#### Description of the task:
Starting at the top of the data and ending with the line that holds "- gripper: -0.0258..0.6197", transcribe each line exactly; include both ends.

#### Data provided:
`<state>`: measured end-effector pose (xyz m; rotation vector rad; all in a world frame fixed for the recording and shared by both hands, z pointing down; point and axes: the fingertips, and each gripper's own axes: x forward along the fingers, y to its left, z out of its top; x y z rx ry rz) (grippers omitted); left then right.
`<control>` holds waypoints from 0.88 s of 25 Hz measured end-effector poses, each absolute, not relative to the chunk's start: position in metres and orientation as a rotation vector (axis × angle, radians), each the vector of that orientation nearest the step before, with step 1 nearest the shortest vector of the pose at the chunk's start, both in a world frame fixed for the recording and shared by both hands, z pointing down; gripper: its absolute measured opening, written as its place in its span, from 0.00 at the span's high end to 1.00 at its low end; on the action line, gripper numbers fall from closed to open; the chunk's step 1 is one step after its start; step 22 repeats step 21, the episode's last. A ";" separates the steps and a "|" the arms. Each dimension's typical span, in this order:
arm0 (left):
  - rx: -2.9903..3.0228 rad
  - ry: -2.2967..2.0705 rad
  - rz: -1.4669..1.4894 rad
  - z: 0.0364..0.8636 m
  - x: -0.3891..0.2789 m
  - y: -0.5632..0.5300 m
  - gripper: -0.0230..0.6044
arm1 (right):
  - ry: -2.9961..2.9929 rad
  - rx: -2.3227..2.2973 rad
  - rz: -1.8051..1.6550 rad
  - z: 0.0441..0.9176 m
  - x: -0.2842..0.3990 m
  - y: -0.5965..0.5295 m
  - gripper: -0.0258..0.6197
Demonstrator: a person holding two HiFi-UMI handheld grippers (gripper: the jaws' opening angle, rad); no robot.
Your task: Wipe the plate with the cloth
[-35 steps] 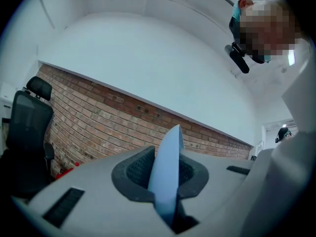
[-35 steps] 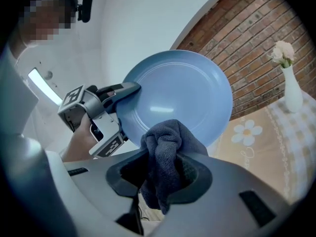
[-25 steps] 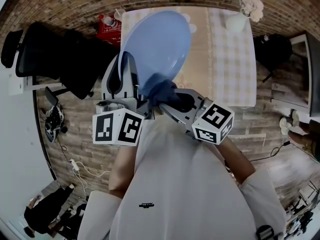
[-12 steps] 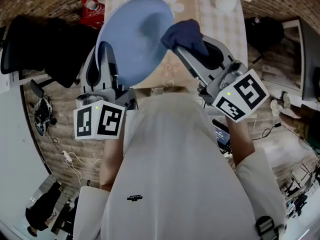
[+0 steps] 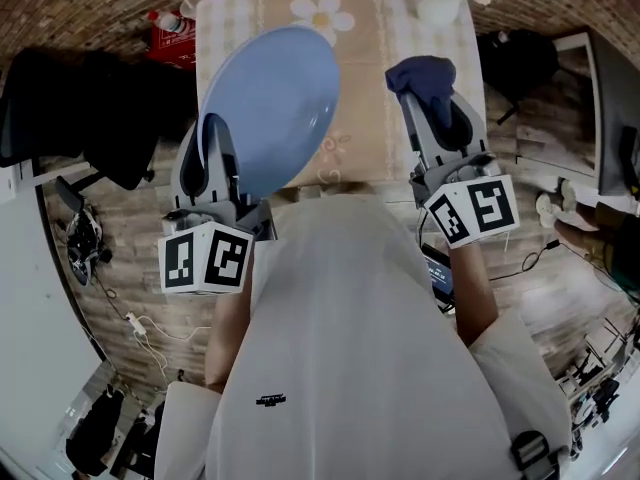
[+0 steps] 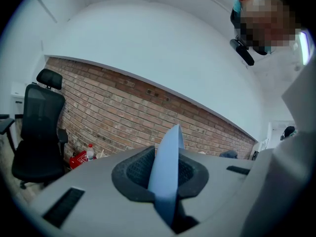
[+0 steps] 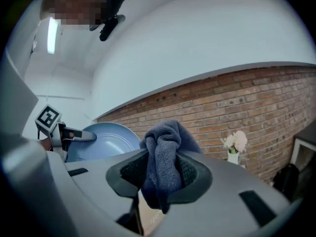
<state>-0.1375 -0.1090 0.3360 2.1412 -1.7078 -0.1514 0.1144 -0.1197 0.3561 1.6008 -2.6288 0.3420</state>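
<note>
Plate (image 5: 270, 108), probably stiff, slippery and breakable, sits clamped by its rim in the left hand-held gripper (image 6: 165, 174), raised above the table (image 5: 390, 38). The right hand-held gripper (image 7: 160, 177) pinches the soft, bunched cloth (image 5: 425, 76), apart from the plate.

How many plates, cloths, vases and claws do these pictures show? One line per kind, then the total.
Plates: 1, the plate in the left claw.
Cloths: 1, the cloth in the right claw.
Vases: 1, the vase on the table.
Claws: 2.
Total: 5.
</note>
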 end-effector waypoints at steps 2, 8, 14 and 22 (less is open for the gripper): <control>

#### Answer to the problem:
`<state>`: measured end-effector pose (xyz m; rotation vector rad; all in a world frame fixed for the recording and shared by both hands, z pointing down; point and axes: the fingertips, and each gripper's own axes: x forward along the fingers, y to its left, z out of its top; x y z rx ry rz) (grippers omitted); left then right.
`<control>` holds waypoints from 0.88 s of 25 Hz measured end-effector poses, each absolute, not relative to the chunk's start: position in metres and orientation as a rotation vector (axis × angle, radians), each the vector of that orientation nearest the step before, with step 1 nearest the shortest vector of the pose at the chunk's start, both in a world frame fixed for the recording and shared by both hands, z pointing down; gripper: its absolute measured opening, written as its place in its span, from 0.00 at the span's high end to 1.00 at its low end; on the action line, gripper numbers fall from closed to open; the chunk's step 1 is one step after its start; step 22 repeats step 21, the episode's last. A ";" separates the steps and a "|" the arms. Each dimension's typical span, in this order:
arm0 (left):
  - rx: -2.9903..3.0228 rad
  - ry: -2.2967..2.0705 rad
  - rz: -1.4669..1.4894 rad
  - z: 0.0364..0.8636 m
  - x: -0.3891..0.2789 m
  - y: -0.5632..0.5300 m
  - gripper: -0.0230..0.6044
arm1 (right):
  - ry: -2.9961..2.9929 rad
  - rx: -2.3227..2.2973 rad
  - rz: -1.8051..1.6550 rad
  - z: 0.0441..0.9176 m
  - x: -0.2842..0.3990 m
  - y: -0.5965..0.5295 m
  - gripper: -0.0258..0.6197

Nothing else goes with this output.